### [DATASET RECORDS]
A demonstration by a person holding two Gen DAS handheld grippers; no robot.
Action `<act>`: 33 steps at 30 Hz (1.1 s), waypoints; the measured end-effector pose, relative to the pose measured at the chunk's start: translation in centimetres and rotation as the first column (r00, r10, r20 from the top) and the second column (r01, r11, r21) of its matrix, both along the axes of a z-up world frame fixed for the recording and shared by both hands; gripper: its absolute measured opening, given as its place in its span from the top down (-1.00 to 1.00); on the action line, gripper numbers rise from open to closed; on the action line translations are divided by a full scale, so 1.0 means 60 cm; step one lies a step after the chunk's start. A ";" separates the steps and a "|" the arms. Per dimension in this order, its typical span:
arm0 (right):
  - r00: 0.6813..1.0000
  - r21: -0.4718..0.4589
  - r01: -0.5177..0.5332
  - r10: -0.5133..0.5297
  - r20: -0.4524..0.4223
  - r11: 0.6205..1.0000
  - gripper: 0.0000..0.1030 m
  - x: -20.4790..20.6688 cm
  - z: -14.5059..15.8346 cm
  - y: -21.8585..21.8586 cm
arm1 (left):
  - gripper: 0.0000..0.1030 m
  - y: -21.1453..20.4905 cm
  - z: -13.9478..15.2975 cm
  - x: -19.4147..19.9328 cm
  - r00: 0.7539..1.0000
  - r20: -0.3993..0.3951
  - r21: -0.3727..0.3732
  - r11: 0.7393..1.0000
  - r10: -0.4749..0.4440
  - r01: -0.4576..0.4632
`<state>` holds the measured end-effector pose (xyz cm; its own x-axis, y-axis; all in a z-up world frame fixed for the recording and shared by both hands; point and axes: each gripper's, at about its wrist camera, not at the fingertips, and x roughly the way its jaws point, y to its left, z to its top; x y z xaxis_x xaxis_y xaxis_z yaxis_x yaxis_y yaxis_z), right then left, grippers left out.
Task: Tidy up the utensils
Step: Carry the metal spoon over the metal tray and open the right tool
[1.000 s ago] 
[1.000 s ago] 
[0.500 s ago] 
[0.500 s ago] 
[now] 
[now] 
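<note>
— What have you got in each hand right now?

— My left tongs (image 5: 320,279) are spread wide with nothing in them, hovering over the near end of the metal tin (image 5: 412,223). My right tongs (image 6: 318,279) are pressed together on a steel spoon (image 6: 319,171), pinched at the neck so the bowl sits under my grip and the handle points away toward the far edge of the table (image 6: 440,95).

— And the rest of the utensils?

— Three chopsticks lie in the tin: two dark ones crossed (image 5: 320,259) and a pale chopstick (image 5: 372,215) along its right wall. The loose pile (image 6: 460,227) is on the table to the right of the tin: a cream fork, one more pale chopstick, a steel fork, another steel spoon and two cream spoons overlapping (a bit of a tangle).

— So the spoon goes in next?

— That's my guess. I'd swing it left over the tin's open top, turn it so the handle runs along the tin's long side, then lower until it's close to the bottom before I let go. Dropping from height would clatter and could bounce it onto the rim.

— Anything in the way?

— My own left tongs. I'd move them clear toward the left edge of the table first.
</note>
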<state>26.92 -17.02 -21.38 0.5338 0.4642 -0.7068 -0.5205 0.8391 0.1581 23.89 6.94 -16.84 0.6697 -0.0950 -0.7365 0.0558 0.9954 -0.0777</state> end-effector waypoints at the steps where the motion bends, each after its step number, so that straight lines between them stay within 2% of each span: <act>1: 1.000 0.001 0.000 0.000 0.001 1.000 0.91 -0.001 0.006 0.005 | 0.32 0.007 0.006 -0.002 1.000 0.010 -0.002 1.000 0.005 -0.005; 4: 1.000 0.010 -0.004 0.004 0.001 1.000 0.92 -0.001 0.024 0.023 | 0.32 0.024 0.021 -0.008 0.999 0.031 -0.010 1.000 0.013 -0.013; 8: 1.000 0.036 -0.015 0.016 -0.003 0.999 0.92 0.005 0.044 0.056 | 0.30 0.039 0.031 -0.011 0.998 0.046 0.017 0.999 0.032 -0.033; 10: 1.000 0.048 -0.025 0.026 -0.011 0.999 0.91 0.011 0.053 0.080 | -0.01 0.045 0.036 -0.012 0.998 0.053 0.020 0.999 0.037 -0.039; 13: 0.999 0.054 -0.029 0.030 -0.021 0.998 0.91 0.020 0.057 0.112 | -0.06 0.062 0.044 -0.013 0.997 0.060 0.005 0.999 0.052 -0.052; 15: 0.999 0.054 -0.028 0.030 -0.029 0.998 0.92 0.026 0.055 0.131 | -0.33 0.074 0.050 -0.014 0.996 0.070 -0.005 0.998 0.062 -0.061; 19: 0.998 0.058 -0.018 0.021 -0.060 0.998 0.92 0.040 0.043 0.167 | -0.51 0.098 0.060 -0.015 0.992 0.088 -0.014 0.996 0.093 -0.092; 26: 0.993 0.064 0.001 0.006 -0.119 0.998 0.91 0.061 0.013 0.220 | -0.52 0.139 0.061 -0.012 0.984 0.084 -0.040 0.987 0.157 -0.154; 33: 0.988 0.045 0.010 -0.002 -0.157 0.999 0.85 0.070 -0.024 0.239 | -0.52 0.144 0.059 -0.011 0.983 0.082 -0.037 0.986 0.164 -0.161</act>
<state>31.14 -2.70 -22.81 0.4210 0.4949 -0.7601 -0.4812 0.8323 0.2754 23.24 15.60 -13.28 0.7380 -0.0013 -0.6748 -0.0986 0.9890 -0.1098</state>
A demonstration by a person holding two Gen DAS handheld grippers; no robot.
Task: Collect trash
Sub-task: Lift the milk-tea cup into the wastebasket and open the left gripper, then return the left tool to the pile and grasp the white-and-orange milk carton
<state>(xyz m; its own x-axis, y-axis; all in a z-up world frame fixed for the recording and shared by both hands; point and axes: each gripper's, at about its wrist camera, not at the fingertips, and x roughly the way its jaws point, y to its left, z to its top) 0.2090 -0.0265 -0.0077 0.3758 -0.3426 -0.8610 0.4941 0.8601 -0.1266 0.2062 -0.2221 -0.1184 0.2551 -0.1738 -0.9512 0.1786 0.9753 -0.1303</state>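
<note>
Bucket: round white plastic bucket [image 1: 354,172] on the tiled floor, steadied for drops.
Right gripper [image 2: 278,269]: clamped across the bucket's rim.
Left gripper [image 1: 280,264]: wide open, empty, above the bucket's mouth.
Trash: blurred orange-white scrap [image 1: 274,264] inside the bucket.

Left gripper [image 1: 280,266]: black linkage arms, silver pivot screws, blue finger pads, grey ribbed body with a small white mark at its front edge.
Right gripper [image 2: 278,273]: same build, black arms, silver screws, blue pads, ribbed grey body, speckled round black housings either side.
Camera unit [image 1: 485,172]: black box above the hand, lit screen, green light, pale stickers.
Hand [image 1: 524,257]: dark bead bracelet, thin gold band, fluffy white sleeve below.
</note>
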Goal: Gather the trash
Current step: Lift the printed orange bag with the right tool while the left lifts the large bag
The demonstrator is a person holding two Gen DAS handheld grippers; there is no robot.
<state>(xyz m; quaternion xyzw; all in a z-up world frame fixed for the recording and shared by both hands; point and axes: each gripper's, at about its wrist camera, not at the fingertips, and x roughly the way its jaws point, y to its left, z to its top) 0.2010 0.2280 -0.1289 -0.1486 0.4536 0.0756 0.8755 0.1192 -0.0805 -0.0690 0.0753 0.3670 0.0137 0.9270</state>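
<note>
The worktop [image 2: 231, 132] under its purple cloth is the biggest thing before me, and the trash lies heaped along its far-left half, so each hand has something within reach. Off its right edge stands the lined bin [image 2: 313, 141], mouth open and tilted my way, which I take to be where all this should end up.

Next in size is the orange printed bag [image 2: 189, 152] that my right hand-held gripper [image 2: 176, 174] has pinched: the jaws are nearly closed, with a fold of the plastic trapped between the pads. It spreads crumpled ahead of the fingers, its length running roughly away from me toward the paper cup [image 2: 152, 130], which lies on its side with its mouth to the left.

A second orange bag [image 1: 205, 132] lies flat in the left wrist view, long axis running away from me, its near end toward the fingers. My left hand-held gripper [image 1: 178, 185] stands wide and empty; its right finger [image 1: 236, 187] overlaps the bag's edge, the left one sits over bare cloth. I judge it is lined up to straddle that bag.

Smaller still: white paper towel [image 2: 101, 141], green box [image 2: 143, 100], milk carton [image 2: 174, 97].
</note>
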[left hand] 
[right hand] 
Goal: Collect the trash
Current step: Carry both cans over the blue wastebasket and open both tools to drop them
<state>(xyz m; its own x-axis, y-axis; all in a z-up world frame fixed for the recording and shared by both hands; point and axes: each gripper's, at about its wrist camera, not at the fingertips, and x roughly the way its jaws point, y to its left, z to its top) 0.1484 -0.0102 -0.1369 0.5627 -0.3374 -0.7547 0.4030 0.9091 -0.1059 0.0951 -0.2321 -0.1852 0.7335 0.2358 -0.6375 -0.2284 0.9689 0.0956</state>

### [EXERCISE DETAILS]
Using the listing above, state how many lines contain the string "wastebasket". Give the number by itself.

### [ANSWER FOR THIS EXERCISE]
2